Type of paper: Abstract refereed

Advances in the provision of health care and the proliferation of biomedical technology has influenced the emergence of specialty areas within the health care sector. This is particularly evident in critical care nursing. For nurses to function competently in critical care areas, they must acquire and utilize a specialist knowledge base incorporating higher-order domain knowledge and domain related strategies. While some research has been conducted investigating the breadth of post-basic study in nursing (eg. Russell, Gerthing & Convery 1997), there has been very little research focussing on the nature of student learning nor the underlying curriculum assumptions of post basic nurse education.

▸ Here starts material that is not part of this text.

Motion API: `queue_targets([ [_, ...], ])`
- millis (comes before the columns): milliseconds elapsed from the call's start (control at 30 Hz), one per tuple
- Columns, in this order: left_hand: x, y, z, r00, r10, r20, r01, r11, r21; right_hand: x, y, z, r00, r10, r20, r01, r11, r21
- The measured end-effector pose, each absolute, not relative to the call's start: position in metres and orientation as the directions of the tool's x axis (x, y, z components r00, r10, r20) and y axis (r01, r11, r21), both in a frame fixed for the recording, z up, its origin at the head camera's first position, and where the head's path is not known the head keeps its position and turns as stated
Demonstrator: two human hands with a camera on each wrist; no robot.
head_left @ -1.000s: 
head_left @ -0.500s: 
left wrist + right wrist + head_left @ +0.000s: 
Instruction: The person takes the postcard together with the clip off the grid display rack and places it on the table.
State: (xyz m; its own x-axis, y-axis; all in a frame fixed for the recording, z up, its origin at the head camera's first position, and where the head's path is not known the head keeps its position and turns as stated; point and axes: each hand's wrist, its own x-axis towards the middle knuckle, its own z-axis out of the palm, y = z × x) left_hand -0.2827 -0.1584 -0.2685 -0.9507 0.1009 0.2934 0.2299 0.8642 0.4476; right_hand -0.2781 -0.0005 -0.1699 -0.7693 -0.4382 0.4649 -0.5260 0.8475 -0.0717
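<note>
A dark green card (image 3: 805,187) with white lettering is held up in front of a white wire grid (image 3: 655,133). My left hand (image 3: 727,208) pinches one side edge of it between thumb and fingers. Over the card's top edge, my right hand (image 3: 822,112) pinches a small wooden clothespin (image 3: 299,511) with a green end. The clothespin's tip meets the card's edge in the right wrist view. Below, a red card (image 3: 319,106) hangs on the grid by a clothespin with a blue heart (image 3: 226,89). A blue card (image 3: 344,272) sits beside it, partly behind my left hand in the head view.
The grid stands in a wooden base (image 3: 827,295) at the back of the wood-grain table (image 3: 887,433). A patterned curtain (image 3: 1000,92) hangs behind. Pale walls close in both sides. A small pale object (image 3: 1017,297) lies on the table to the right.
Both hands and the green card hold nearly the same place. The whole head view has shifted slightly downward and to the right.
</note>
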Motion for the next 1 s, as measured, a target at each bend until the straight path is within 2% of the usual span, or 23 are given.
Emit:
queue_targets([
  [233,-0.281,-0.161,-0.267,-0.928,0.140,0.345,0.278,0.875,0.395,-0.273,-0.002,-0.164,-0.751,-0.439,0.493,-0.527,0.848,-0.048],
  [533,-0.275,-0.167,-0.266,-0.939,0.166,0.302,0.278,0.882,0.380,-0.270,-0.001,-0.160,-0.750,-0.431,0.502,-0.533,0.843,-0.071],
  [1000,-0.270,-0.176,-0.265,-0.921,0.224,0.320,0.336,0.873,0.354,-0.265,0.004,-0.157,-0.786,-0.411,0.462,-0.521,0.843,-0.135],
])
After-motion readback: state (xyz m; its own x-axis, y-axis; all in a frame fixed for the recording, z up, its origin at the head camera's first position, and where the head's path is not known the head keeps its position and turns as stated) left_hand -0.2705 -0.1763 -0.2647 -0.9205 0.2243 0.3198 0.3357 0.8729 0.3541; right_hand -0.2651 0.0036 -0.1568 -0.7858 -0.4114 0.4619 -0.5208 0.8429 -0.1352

In the current paper, a framework for investigating the quality of post-basic nurse education is proposed. This model focusses on the notion of "curriculum integration" (Brophy, 1999) - that is, the congruence between curriculum structure and learner attributes - as a conceptual underpinning for analysis of the implementation of a post basic nursing course. It is suggested that Biggs' (2000) "3P" model of student learning provides a descriptive mechanism allowing for the evaluation of the congruence between learner, instructor and curriculum components in the design and implementation of a specific post basic nursing course in critical care nursing.